Bloco do come, bebe e dorme

Serra acima, serra abaixo, o campeão deste Carnaval foi o Bloco do Come, Bebe e Dorme. Chovendo a cântaros, os foliões devem se concentrar em torno daquela mesa e de lá não mais sair enquanto não faltar apetite. O carnaval do brasileiro também é a festa da gula. Do Oiapoque ao Chuí, o banquete do Momo é levado à mesa com versos como estes:

“Oia como se bebe / Esse povo do Brasil / Inxuga um garafom / Mais depressa q´um funí / Mi´a Santa Catarina / Santa de cabelo loro / É uma santa milagrêra / Qui mora ni pé de moro”.

De Santa Catarina ao Rio Grande do Sul, onde a prenda se veste de baiana e sai arrastando a saia para o gaúcho da fronteira:

“O vinho é coisa santa / Nascida da cepa torta; / Que a uns faz perder o tino, / A outros errar a porta / Se tu és, vinho, robusto, / Eu sou quem te busco; / Se derem comigo na lama, / Bravos toré / Darei contigo na cama”.

E lá nas bandas de São Paulo, a rapaziada ergue um brinde às belas morenas presentes:

“Papagaio, periquito, / Saracura, sabiá, / Todos comem, todos bebem / As morenas do Brasil! / O vinho na garganta delas / Corre mais que num funil”

   No litoral do Paraná, a festa em torno da mesa não é muito diferente. Sendo que aqui a dieta do Momo é com o barreado, a comilança nascida entre fandangos, tamancos e rebecas que é feita para durar três dias e três noites, com a panela de barro sendo sucessivamente reaquecida até o último herói da resistência. Desde 1884, a gastronomia é o enredo de Carnaval, como mostra a letra de convocação para um banquete de 200 talheres:

 “Após o baile, que terminará à meia-noite, recolher-se-ão todos à caverna dos petiscos para degustar do banquete com o seguinte cardápio:

Boa sopa de sapo terão todos / E também muita lesma com fartura / De minhocas um bom molho se terá, / E mil moscas afogadas em gordura!

De ensopados camundongos abundância, / Boas tortas de barata catinguenta, / Das cascudas, descascadas, em conserva, / E muquecas da Bahia com pimenta!
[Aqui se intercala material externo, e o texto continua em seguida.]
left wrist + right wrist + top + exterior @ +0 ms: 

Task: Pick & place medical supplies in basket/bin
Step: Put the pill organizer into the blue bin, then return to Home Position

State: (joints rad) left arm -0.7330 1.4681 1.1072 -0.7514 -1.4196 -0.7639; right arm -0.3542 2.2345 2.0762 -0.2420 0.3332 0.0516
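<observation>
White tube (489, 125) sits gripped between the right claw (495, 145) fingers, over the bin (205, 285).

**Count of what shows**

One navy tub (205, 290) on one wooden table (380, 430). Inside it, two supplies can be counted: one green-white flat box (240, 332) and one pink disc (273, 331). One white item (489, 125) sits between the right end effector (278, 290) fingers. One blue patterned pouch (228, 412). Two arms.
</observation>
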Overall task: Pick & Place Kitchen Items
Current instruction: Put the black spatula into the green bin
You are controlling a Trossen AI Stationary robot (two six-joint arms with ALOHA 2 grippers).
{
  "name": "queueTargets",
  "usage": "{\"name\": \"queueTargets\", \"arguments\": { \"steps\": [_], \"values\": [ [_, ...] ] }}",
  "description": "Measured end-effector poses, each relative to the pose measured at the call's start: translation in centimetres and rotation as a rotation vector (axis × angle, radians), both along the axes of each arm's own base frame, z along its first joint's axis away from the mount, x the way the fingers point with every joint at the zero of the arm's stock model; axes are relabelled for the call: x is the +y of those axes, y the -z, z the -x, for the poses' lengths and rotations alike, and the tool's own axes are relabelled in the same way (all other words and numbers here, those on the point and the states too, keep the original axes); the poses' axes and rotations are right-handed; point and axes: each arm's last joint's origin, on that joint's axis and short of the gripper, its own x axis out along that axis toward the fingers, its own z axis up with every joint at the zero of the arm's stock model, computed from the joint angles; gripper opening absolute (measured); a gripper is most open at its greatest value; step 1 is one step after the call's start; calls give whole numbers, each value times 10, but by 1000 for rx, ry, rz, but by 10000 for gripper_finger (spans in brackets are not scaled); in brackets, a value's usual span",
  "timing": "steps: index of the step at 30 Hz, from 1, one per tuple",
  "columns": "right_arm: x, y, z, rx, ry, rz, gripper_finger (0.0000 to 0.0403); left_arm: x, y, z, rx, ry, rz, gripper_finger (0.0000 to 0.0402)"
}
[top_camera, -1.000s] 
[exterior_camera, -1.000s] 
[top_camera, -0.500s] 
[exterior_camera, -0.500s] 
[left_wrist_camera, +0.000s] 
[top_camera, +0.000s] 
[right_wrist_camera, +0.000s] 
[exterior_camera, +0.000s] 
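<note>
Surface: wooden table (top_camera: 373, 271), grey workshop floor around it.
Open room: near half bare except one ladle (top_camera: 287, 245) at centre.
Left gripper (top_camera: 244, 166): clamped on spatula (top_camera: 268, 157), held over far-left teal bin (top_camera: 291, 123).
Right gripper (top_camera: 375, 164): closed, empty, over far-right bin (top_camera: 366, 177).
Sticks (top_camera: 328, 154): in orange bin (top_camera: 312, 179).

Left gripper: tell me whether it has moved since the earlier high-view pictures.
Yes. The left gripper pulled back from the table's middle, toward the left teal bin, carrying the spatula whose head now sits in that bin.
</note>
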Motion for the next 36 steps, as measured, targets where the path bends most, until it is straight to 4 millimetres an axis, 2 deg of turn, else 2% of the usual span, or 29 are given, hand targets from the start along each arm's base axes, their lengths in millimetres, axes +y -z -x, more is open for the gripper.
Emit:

De pulgas um piche será presente / Assim como também piolho frito; / E um gato escaldado mostrará / Como é bom com batata e mangarito!

Percevejo recheado com banana. / Pernilongo simplesmente ferventado, / Marimbondo temperado com azeite, / Carrapato levemente sapecado.

Jatutá do visgoso com farinha, / Perereca da graúda em boa banha, / Mucuim com forçura de galinha / Lagartixa misturada com aranha!

Baiacu, garoupa, badejeto, bagre, / Amborê, vinagre, timbucu, pescada, / Cação, robalo, parati, tainha, / Acará, sardinhas, caçonete, espada!

Variedade completa (à escolha) para todos os gostos, todos os paladares! Reunamo-nos todos e demos guerra de extermínio a essa petisqueira. Mostremos enfim que bem soubemos aproveitar o Carnaval de 1884.

Assinado, Zebedeu: chefe do Bloco do Come, Bebe e Dorme.